• [Exercise prompt]
Only certain lines below are wanted: those starting at the line containing "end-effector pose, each" and ending at the line containing "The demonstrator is", both included, each retyped exactly.

• [Information supplied]
● ● ●
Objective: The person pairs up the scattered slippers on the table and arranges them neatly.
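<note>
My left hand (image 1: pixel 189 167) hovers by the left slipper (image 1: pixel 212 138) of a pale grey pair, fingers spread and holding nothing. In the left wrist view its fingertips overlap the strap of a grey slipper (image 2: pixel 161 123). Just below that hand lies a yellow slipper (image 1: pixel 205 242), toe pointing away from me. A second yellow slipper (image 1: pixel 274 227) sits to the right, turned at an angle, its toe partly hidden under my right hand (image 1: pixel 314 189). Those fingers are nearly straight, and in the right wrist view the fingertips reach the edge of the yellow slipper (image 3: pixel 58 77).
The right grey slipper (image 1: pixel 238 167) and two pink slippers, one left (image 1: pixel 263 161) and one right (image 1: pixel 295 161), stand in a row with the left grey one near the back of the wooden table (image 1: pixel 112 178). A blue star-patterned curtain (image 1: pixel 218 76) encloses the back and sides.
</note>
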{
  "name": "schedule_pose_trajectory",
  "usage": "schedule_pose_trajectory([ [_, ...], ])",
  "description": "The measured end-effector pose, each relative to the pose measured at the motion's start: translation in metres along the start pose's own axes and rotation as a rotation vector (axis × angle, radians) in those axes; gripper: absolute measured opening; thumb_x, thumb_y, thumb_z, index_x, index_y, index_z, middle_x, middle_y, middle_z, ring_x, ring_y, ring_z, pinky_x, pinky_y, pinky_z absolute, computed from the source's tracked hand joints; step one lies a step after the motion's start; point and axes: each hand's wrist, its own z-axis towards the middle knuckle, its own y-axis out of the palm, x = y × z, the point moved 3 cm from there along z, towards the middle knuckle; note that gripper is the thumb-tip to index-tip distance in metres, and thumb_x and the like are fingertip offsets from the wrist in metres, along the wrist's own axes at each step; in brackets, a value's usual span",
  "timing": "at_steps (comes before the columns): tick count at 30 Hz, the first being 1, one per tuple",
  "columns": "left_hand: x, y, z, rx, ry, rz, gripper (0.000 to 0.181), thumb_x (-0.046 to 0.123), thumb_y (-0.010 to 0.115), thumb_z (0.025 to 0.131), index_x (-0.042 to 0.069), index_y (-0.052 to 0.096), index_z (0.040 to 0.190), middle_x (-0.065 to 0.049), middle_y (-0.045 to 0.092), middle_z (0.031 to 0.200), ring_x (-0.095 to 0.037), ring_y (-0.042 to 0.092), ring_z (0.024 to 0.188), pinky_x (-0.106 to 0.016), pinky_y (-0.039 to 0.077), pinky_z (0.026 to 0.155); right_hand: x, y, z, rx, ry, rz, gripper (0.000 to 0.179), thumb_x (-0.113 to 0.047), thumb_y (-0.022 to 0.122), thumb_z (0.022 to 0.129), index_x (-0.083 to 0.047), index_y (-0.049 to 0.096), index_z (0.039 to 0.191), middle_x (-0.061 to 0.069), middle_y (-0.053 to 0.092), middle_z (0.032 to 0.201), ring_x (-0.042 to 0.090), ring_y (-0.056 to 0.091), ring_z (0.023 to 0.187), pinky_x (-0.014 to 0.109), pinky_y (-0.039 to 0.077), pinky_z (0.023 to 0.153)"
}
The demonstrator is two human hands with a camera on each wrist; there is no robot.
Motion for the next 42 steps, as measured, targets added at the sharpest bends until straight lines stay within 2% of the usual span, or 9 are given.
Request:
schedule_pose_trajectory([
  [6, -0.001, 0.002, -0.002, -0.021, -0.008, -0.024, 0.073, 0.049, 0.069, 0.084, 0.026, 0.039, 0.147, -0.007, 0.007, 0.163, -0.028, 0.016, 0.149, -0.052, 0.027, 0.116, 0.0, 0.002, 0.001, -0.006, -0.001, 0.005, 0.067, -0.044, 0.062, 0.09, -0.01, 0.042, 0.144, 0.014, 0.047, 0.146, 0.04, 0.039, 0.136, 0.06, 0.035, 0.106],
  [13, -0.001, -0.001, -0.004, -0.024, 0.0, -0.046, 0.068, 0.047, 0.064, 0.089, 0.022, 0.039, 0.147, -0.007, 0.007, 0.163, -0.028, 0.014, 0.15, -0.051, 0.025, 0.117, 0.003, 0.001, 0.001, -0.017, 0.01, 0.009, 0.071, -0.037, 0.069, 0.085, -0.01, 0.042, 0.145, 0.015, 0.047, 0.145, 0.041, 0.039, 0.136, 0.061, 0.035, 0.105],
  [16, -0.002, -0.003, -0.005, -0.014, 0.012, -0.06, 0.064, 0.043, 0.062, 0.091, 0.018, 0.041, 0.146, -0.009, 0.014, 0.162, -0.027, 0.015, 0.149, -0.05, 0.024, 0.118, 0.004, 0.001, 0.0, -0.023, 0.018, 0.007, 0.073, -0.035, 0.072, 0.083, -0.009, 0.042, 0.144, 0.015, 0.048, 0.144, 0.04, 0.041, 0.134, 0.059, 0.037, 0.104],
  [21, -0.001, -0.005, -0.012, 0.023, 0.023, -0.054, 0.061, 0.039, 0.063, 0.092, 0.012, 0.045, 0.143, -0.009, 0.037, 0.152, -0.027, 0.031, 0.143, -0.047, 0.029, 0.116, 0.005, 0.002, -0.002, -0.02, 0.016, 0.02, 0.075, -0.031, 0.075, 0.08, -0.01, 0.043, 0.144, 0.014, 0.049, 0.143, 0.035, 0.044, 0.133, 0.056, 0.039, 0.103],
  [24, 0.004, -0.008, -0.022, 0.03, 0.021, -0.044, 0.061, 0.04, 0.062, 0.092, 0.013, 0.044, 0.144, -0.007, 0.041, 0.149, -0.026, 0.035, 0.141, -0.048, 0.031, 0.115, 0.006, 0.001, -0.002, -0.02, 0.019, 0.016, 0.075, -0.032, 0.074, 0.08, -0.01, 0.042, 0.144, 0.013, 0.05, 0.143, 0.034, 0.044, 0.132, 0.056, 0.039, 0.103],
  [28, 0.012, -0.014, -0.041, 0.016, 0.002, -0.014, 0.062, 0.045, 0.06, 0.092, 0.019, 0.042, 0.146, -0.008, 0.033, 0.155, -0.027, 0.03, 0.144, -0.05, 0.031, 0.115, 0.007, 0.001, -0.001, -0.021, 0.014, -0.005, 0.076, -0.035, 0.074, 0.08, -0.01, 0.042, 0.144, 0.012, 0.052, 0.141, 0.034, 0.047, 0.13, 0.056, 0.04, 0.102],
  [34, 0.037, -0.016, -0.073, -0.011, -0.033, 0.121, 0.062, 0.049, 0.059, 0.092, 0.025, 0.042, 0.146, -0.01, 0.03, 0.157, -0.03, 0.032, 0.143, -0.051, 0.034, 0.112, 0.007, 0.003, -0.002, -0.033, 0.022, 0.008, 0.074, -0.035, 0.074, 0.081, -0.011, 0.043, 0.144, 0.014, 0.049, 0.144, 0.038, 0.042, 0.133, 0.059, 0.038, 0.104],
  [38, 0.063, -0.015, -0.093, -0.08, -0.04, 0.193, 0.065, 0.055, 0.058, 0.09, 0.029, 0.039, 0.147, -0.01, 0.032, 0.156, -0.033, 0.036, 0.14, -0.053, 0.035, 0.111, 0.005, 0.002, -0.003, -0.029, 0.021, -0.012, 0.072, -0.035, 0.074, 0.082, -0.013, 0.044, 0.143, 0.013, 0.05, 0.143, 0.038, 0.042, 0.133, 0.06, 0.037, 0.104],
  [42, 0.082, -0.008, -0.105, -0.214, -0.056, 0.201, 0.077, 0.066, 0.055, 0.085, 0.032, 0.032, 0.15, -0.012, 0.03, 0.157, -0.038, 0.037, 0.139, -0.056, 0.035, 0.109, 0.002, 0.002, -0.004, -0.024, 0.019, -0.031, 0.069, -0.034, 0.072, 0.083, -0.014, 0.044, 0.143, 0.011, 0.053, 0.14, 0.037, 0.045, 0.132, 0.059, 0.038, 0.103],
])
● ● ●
• [Output for this task]
  "description": "The measured end-effector pose, each relative to the pose measured at the motion's start: translation in metres along the start pose's own axes and rotation as a rotation vector (axis × angle, radians) in those axes; gripper: absolute measured opening; thumb_x, thumb_y, thumb_z, index_x, index_y, index_z, middle_x, middle_y, middle_z, ring_x, ring_y, ring_z, pinky_x, pinky_y, pinky_z absolute, computed from the source's tracked hand joints; step one lies a step after the motion's start; point and axes: each hand's wrist, its own z-axis towards the middle knuckle, its own y-axis out of the palm, x = y × z, the point moved 3 cm from there along z, towards the middle knuckle; note that gripper is the thumb-tip to index-tip distance in metres, and thumb_x and the like are fingertip offsets from the wrist in metres, along the wrist's own axes at each step; in brackets, a value's usual span",
  "timing": "at_steps (comes before the columns): tick count at 30 Hz, the first being 1, one per tuple",
  "columns": "left_hand: x, y, z, rx, ry, rz, gripper (0.000 to 0.181), thumb_x (-0.046 to 0.123), thumb_y (-0.010 to 0.115), thumb_z (0.025 to 0.131), index_x (-0.042 to 0.069), index_y (-0.052 to 0.096), index_z (0.040 to 0.190), middle_x (-0.065 to 0.049), middle_y (-0.045 to 0.092), middle_z (0.031 to 0.200), ring_x (-0.095 to 0.037), ring_y (-0.042 to 0.092), ring_z (0.024 to 0.188), pinky_x (-0.106 to 0.016), pinky_y (-0.039 to 0.077), pinky_z (0.026 to 0.155); right_hand: x, y, z, rx, ry, rz, gripper (0.000 to 0.179), thumb_x (-0.113 to 0.047), thumb_y (-0.022 to 0.122), thumb_z (0.022 to 0.129), index_x (-0.083 to 0.047), index_y (-0.049 to 0.096), index_z (0.039 to 0.191), middle_x (-0.061 to 0.069), middle_y (-0.053 to 0.092), middle_z (0.032 to 0.201), ring_x (-0.042 to 0.090), ring_y (-0.056 to 0.091), ring_z (0.023 to 0.187), pinky_x (-0.014 to 0.109), pinky_y (-0.039 to 0.077), pinky_z (0.023 to 0.153)"
}
The demonstrator is two human hands with a camera on each wrist; there is no robot.

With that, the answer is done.